Winner of Mike Lindell’s $5M election fraud contest asks a federal court to make him pay

The winner of a contest that MyPillow CEO Mike Lindell created for people to try to disprove his election fraud claims has asked a federal court to make Lindell pay him the money after the ally of former President Trump has refused. 

Lindell promised to pay $5 million to anyone who could disprove his data that he claimed had proven widespread voter fraud occurred during the 2020 presidential election. A private arbitration panel found last month that a report submitted by Robert Zeidman, a software expert, debunked Lindell’s claims and ordered Lindell to pay him the $5 million within 30 days of the ruling. 

Lindell filed a motion in state court in Minnesota on Thursday to try to get the panel’s ruling tossed out and have the award vacated, arguing that the panel exceeded its powers in issuing the ruling. 

Zeidman responded by filing a petition in federal court in Minnesota on Friday to get Lindell to pay him $5 million plus 10 percent interest per year until it is paid, in accordance with state law. 
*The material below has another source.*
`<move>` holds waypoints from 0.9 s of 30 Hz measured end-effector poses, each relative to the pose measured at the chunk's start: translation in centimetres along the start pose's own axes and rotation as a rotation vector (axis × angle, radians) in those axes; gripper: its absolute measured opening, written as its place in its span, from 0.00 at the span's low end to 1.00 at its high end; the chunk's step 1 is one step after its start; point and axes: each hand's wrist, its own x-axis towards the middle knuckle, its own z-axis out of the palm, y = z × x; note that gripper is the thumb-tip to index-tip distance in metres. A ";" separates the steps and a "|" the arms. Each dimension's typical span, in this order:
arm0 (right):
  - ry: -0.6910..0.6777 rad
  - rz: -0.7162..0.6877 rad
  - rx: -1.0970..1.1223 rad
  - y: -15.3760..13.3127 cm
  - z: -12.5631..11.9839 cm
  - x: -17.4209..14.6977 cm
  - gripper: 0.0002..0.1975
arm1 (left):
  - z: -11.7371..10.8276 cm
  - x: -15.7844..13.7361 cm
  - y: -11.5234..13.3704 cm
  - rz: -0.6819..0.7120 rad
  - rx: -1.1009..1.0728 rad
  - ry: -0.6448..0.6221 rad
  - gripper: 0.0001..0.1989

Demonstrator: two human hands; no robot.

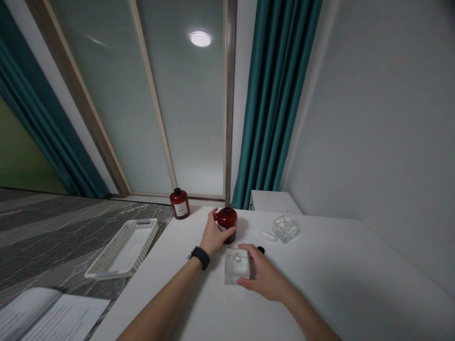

The arbitration panel had found that Lindell repeatedly claimed in public and television appearances that he had data proving the 2020 election was fraudulent and launched the “Prove Mike Wrong Challenge.” Lindell’s team told Zeidman that he did not win the challenge based on his report, leading Zeidman to file an arbitration claim. 


“He proved the data Lindell LLC provided, and represented reflected information from the November 2020 election, unequivocally did not reflect November 2020 election data. Failure to pay Mr. Zeidman the $5 million prized was a breach of the contract, entitling him to recover,” the panel ruled. 

Lindell told The Washington Post in an interview that he plans to fight the panel’s ruling and Zeidman is only pursuing the money to try to “discredit” the evidence he has of the election fraud. 

“It’s not about payment, it’s wrong. They’re just doing this trying to discredit the evidence and the evidence is all there,” he said. “We’re taking it to court. It’s just all corrupt.” 

The Post reported that vacating the award would require the court finding that the panel committed misconduct, exceeded its powers or that the process was corrupt. 

Brian Glasser, an attorney for Zeidman, told the Post that “no circumstances” exist in which he would let Lindell “run away with that money.”